Goal of the exercise
Copy out each line of the material that includes the word "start".

=====

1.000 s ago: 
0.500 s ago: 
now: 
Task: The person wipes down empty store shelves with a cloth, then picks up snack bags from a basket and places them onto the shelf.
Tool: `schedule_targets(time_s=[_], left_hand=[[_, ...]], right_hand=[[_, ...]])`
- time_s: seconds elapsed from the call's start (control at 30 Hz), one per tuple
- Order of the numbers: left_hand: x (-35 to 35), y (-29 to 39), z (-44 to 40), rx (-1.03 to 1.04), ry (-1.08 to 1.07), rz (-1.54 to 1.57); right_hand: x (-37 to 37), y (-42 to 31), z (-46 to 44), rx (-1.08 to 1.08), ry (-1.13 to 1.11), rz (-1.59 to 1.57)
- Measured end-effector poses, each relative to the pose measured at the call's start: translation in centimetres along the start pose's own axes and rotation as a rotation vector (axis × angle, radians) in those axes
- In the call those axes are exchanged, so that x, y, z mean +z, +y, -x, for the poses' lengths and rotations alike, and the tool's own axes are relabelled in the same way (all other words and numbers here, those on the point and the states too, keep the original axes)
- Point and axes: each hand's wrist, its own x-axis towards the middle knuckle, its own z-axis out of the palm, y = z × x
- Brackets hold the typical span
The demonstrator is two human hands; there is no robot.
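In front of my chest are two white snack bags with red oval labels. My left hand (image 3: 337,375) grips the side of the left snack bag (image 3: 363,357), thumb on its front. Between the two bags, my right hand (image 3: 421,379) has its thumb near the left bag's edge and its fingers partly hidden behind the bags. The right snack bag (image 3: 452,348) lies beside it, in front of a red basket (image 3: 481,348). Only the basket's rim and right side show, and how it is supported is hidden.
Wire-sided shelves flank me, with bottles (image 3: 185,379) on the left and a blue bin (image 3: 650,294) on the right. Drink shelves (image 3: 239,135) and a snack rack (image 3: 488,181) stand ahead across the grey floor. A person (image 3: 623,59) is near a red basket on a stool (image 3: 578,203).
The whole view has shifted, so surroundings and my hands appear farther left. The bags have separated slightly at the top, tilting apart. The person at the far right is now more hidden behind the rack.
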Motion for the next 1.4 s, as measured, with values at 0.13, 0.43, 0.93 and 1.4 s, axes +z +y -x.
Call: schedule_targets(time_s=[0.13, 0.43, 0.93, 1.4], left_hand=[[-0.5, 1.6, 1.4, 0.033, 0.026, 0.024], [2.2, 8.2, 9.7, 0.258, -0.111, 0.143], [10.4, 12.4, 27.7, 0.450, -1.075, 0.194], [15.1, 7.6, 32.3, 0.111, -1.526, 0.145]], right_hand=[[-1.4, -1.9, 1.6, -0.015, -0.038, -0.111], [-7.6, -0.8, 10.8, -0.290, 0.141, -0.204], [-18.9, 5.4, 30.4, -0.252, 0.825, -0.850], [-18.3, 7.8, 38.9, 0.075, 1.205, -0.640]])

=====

Your solution
- time_s: seconds elapsed from the call's start (control at 30 Hz), one per tuple
- Measured end-effector poses, each relative to the pose measured at the call's start: translation in centimetres along the start pose's own axes and rotation as a rotation vector (axis × angle, radians) in those axes

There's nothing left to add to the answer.